* Exercise
Copy exactly the lines of the data below that run from the line holding "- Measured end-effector" through the line holding "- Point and", both ends included.

* Provided data
=-=-=-=-=

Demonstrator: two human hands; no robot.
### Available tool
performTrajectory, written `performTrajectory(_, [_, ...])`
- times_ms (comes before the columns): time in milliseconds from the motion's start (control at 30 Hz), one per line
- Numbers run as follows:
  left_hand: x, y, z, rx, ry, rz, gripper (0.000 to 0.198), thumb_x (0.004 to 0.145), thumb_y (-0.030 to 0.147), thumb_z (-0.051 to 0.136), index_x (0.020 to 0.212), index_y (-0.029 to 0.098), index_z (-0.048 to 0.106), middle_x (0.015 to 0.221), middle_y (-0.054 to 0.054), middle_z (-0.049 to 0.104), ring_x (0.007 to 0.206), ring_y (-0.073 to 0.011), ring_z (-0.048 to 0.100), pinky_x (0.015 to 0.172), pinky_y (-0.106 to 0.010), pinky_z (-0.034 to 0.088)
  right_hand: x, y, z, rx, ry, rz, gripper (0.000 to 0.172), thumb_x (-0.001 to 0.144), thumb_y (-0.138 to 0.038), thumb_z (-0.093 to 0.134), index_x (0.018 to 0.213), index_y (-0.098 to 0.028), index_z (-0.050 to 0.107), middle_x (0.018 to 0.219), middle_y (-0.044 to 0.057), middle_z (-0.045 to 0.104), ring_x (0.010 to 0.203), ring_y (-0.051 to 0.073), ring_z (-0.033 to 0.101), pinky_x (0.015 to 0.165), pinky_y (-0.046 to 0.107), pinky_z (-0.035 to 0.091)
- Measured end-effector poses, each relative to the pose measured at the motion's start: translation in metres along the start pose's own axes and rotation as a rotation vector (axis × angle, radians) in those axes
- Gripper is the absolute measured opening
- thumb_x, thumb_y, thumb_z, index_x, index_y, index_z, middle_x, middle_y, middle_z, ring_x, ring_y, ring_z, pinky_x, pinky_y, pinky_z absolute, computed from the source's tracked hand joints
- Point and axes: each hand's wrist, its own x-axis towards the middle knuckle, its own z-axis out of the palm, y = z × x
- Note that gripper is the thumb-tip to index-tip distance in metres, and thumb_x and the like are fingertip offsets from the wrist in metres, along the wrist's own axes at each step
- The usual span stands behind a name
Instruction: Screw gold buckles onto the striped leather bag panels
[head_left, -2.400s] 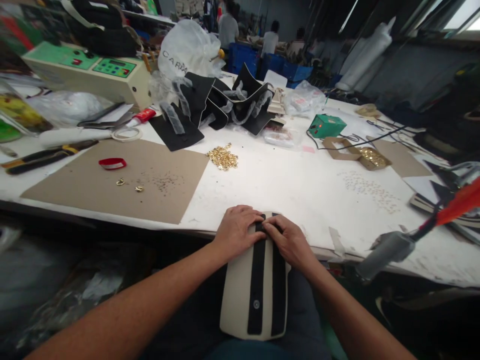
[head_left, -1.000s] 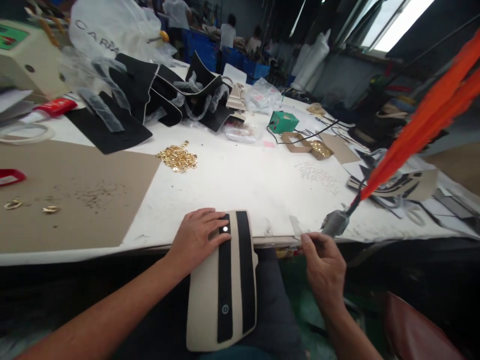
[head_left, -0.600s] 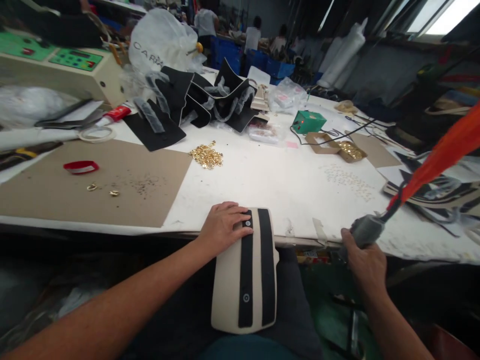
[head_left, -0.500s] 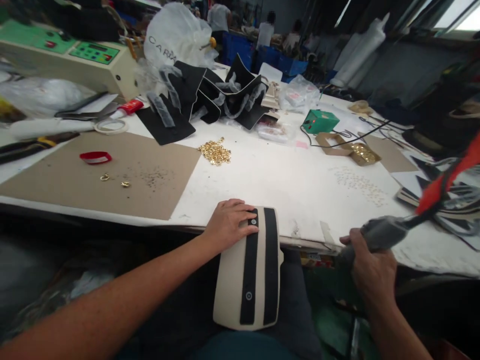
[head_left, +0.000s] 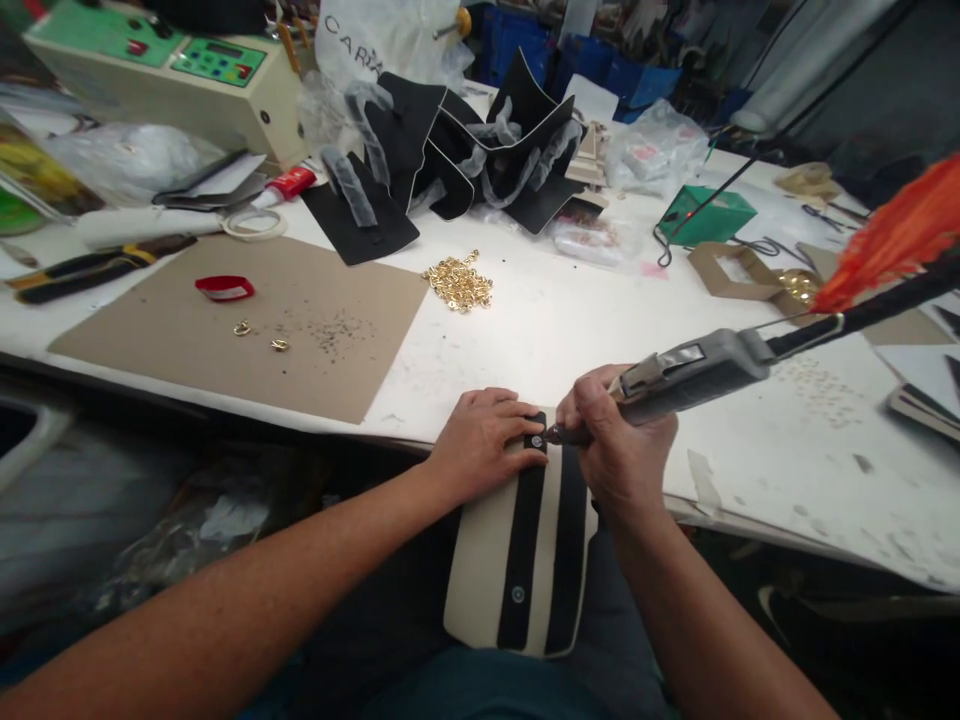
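Observation:
A cream panel with two black strips lies across my lap and the table's front edge. My left hand rests flat on its top end, fingers stretched out beside a small round metal fitting on the left black strip. My right hand is closed around a grey powered hand tool, whose dark tip touches the strip just right of that fitting. An orange hose and a black cable run from the tool's rear to the right.
A brown cardboard sheet lies left with a red band and small gold rings. A pile of gold fittings sits mid-table. Black panels, a beige control box and a green box stand further back.
My right hand left the panel, took the grey tool from the table's right edge, and brought its tip to the strip by the fitting. My left hand stayed on the panel.

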Motion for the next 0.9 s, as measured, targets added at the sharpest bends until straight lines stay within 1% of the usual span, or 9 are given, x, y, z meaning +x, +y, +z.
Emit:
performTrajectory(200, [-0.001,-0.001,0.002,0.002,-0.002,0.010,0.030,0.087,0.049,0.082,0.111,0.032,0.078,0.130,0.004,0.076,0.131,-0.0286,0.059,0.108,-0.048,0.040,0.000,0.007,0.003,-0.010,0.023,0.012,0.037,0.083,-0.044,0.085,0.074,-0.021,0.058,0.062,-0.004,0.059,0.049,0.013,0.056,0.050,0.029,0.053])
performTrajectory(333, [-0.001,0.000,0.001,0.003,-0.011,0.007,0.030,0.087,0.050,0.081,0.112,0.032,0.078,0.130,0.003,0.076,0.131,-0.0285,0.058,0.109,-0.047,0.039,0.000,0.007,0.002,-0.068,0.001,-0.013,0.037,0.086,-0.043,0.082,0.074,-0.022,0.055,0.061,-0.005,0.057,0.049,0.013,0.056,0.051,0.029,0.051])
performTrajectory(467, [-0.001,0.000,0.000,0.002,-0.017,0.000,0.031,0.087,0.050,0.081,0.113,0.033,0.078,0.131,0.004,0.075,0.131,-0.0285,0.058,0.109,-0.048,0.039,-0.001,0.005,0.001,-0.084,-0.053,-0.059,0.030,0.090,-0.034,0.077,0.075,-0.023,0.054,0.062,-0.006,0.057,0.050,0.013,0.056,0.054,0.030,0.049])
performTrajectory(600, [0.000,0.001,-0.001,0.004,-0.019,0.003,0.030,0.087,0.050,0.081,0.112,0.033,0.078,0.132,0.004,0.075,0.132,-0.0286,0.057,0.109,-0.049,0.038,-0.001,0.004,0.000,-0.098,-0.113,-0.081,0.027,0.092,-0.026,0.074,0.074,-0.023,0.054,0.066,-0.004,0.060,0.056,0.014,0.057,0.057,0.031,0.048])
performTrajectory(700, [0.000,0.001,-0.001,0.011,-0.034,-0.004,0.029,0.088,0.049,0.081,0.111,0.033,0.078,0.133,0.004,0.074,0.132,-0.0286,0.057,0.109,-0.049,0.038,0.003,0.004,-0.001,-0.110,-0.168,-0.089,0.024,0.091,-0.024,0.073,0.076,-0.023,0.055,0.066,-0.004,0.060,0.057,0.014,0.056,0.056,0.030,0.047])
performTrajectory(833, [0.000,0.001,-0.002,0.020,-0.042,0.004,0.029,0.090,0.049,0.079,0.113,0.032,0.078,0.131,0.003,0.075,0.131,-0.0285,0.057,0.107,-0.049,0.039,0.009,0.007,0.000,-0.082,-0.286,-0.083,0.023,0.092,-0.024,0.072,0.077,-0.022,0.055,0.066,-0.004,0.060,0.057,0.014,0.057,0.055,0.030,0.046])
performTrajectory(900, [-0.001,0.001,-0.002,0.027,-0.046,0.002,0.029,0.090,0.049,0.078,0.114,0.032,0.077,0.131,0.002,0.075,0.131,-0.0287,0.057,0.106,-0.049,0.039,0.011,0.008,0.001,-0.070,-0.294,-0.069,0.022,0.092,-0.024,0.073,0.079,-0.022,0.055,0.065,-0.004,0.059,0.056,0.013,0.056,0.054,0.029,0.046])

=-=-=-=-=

* Answer
- Measured end-effector poses, each relative to the pose measured at the motion's start: translation in metres along the start pose's own axes and rotation as a rotation vector (axis × angle, radians) in those axes
- Gripper is the absolute measured opening
- thumb_x, thumb_y, thumb_z, index_x, index_y, index_z, middle_x, middle_y, middle_z, ring_x, ring_y, ring_z, pinky_x, pinky_y, pinky_z absolute, computed from the source's tracked hand joints
- Point and axes: each hand's wrist, its own x-axis towards the middle knuckle, its own z-axis out of the palm, y = z × x

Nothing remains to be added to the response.